** EXERCISE **
Scan the data below for the string "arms". Show every line where it turns up.

(Stored data entries)
•••••
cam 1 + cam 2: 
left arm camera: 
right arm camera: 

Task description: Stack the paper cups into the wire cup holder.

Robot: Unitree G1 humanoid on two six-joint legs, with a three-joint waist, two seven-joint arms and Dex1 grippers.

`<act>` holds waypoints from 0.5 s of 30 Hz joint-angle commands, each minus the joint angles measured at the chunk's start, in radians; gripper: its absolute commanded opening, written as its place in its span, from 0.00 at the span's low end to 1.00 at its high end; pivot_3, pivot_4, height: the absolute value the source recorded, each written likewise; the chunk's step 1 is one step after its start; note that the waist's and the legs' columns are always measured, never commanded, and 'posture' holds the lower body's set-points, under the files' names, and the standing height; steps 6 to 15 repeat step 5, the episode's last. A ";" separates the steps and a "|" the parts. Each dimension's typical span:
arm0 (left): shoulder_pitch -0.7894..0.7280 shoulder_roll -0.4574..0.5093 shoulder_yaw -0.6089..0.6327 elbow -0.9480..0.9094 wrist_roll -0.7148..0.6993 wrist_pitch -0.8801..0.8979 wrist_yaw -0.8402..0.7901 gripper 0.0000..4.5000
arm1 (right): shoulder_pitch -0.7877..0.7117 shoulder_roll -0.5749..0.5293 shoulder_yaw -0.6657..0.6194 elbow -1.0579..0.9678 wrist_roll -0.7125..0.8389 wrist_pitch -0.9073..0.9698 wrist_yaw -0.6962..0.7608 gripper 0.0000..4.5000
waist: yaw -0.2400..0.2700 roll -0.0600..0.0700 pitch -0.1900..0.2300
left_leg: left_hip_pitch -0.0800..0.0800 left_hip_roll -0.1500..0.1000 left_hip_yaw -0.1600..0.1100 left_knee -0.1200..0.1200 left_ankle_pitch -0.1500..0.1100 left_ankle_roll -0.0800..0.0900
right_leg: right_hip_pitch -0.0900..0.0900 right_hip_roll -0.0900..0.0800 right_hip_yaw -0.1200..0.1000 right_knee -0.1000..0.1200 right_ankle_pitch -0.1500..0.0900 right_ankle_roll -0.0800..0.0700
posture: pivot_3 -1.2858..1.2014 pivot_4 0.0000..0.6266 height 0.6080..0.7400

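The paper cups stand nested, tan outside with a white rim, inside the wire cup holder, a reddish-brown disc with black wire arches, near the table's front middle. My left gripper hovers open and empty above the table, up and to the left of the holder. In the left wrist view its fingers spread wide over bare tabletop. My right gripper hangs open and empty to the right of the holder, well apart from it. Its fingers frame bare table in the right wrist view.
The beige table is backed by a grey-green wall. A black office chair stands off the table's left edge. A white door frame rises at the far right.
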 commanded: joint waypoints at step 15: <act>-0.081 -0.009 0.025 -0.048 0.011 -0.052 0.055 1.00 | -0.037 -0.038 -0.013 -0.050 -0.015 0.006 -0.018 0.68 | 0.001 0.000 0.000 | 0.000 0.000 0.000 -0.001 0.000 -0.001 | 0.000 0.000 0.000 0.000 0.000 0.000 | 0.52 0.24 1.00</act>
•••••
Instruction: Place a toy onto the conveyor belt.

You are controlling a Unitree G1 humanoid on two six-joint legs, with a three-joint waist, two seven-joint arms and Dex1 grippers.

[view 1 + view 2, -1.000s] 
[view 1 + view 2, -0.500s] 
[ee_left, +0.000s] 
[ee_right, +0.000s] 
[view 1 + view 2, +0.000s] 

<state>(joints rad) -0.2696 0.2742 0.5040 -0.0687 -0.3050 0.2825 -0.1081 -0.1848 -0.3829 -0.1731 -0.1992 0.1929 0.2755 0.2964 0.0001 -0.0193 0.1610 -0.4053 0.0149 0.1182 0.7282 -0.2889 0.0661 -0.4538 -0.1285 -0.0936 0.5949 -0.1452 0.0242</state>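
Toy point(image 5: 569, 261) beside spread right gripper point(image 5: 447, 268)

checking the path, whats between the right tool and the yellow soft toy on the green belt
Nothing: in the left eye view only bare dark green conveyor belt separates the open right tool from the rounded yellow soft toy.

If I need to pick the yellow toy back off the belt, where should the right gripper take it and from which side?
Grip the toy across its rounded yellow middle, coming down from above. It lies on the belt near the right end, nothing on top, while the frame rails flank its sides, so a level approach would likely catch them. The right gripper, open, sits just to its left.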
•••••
** WRITTEN RESPONSE **
Robot: Unitree G1 humanoid on two six-joint legs, with a three-joint waist, two seven-joint arms and Dex1 grippers.
You are controlling a Unitree G1 humanoid on two six-joint legs, with a three-joint waist, two seven-joint arms and Dex1 grippers.

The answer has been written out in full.